In 2003, the Kenyan Government announced universal and free education and parents from around the country rushed with their children’s birth certificates in an effort to get them enrolled in school.
At the Kapkenduiywo Primary School in the village Eldoret an unlikely student sought admission and even though he was turned away several times he persevered and upon admission created history. Eighty-four-year-old Kimani Maruge turned up at the school and was told he was too old but he whipped out a newspaper article which indicated that free elementary education was available for all.
He was told he had to have books and a sharpened pencil. He left and returned the following day armed with these. He was again turned away and told he had to be dressed in uniform which consisted of short pants and boots and socks. Mr Maruge left and again returned the following day dressed in his uniform and was eventually accepted. His enrolment did not remain a secret for long and soon hit the pages of national and international newspapers which created problems for the head of the school who allowed him to become a student.
And so goes the plot of the movie The First Grader, based on the true story of Mr Maruge.
Every now and then you find yourself flipping from television station to television station hoping to find something of interest to view. Often, you switch off the television with a long suck teeth, but there are times when you stumble on an absolute gem of a movie.
That was the case for me when I stumbled on The First Grader on Saturday night. To be honest, I thought at first that it was a movie for kids and I might get a few laughs. Never did I envision I would view a movie that moved me to tears and resonated with me.
I vowed to research the movie when the credits started to scroll up and later learnt that it is a 2010 film directed by Justin Chadwick, starring Naomie Harris, Oliver Litondo, and Tony Kgoroge, and based on the true story of Mr Maruge.
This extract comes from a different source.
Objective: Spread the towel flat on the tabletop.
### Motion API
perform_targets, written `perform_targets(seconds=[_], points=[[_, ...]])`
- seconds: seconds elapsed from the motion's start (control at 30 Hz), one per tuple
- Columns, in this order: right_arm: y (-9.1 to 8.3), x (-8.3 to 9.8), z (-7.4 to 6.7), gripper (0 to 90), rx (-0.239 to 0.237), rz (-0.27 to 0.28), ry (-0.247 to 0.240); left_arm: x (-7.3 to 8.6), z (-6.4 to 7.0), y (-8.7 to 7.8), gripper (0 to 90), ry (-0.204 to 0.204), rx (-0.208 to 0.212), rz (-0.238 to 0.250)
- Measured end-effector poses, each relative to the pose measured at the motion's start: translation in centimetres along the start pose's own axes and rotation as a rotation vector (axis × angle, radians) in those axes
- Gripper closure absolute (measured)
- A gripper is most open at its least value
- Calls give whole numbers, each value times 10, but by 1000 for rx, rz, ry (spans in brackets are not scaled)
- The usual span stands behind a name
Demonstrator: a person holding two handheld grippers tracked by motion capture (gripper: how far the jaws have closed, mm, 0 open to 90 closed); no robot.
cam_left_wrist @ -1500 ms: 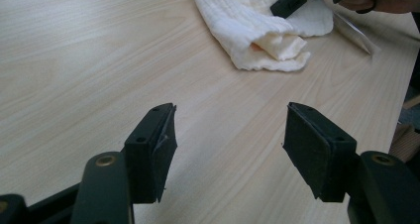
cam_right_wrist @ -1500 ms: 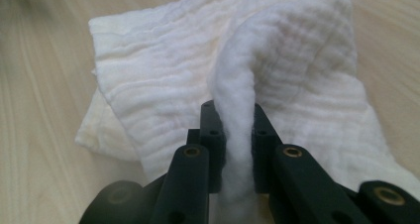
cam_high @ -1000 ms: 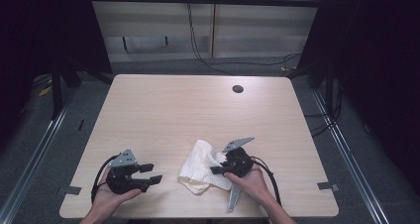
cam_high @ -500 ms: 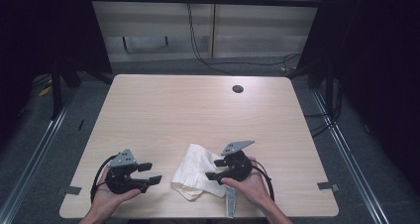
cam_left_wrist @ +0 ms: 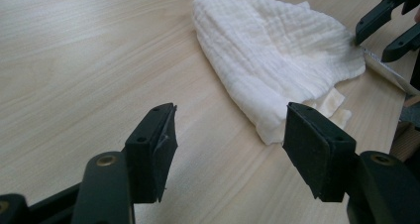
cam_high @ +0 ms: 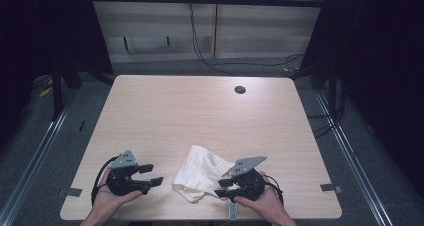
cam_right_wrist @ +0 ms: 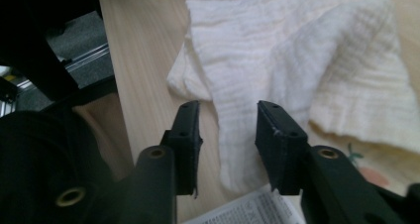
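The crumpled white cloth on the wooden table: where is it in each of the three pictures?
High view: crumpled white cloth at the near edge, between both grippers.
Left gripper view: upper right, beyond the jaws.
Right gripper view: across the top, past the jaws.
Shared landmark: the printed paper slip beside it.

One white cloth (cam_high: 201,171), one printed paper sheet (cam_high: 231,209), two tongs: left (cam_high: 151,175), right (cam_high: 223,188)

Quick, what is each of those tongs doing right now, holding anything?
Left tongs: open, holding nothing.
Right tongs: open, just been closing above the white cloth, not gripping it.
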State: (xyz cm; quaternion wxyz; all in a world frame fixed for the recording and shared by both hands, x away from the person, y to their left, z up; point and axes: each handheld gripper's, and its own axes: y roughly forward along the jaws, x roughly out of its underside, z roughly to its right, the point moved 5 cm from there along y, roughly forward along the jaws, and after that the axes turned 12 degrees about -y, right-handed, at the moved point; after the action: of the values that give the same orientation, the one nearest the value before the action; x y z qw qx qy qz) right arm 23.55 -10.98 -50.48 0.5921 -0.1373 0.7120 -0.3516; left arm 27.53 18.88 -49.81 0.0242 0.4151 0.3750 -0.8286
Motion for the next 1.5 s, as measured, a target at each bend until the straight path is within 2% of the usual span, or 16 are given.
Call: perform_targets(seconds=[0.13, 0.23, 0.33, 0.5, 0.57, 0.7, 0.73, 0.83, 0.93, 1.03, 1.07, 1.1, 1.27, 1.3, 1.47, 1.5], points=[[12, 9, 0, 643, 3, -46, -34, 0, 0, -1, 371, -5, -4, 1], [19, 14, 0, 602, 20, -88, -52, 0, -1, -3, 372, -1, -4, 9], [21, 16, 0, 606, 26, -93, -78, 0, -1, -4, 371, -4, -1, 9], [22, 17, -3, 698, 73, -97, -151, 1, 0, -3, 371, 2, 0, 4], [21, 17, 0, 820, 87, -107, -138, 1, 1, -2, 370, -2, 1, 6], [21, 17, 2, 866, 89, -106, -122, 1, 1, -3, 370, 0, 0, 2], [20, 16, 3, 877, 83, -108, -99, 0, 0, -3, 370, 0, -5, 3], [12, 9, 5, 880, 50, -32, -41, 0, 0, -3, 370, 1, -7, 1], [2, 3, 9, 881, 70, 10, -28, 1, 0, -2, 370, -1, -4, 4], [-20, -10, 17, 882, 107, 86, -4, 0, 2, -2, 371, 11, -11, 7], [-20, -10, 17, 882, 107, 86, -4, 0, 2, -2, 371, 11, -11, 7], [-30, -17, 19, 881, 117, 122, 0, -1, 6, -1, 371, 12, 3, 17], [-45, -27, 28, 882, 152, 151, 1, -2, 14, 2, 428, 44, 23, 7], [-53, -29, 34, 882, 171, 165, 13, -3, 17, 3, 441, 45, 41, 4], [-68, -27, 47, 882, 215, 190, 41, -7, 22, 4, 487, 60, 52, 10], [-76, -23, 52, 882, 233, 197, 61, -8, 25, 4, 489, 70, 60, 7]])
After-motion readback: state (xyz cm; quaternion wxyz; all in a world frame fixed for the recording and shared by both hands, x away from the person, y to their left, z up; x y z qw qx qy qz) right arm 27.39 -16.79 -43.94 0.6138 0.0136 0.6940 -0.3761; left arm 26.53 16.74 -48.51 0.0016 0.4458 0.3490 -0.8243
The British-produced film was shot on location in the Rift Valley in Kenya.
While I will not give away the entire plot, as it is worth seeing and one can learn several lessons the chief among them being perseverance, I want to share a little about the man the movie paid tribute to.
Mr Maruge, who died on August 14, 2009 of stomach cancer, at the Cheshire Home for the Aged in Nairobi, holds the Guinness World Record for being the oldest person to start primary school. Although he had no papers to prove his age, Maruge believed he was born in 1920.
According to Wikipedia, in 2005, Mr Maruge, who was a model student, was elected head boy of his school.
In September 2005, he boarded a plane for the first time in his life, and headed to New York City to address the United Nations Millennium Development Summit on the importance of free primary education.
Sadly Mr Maruge’s property was stolen during the 2007-2008 post-election violence, and he contemplated quitting school. During early 2008 he lived in a refugee camp, where he was reportedly a minor celebrity, four kilometres from his school, but still attended classes every day. In June 2008, he relocated to the capital Nairobi.
However, June 2008 he was forced to withdraw from school and relocate to a retirement home for senior citizens. Wikipedia said that soon after in the same month and year he enrolled once again into grade 6 at the Marura primary school, located in the Kariobangi area of Nairobi.
One month before he quit school and then returned he was baptised at Holy Trinity Catholic Church in Kariobangi and took a Christian name, Stephen. Maruge was by then using a wheelchair. Maruge was a widower and a great-grandfather (two of his 30 grandchildren attended the same school). He was a combatant in the Mau Mau Uprising against the British colonizers in the 1950s.
In the movie Mr Maruge’s determination to attend school was due to the fact that he had received a letter which he wanted to read himself. In the end the headmistress of the school read the letter as he found even though he learnt to read elementary books the letter was “too hard” for him to read.
The First Grader won several awards including the Best Actor Award from the Black Film Critics Circle and the main prizes at the Kenyan International Film Festival, winning the Best Actor (Oliver Litondo), Best Actress (Naomie Harris) and Best Film.
The 38th Ghent International Film Festival Music Composer, Alex Heffes, won the Discovery of the Year prize for his work on The First Grader at the 2011 World Soundtrack Awards. I urge you to see this film; it is worth it!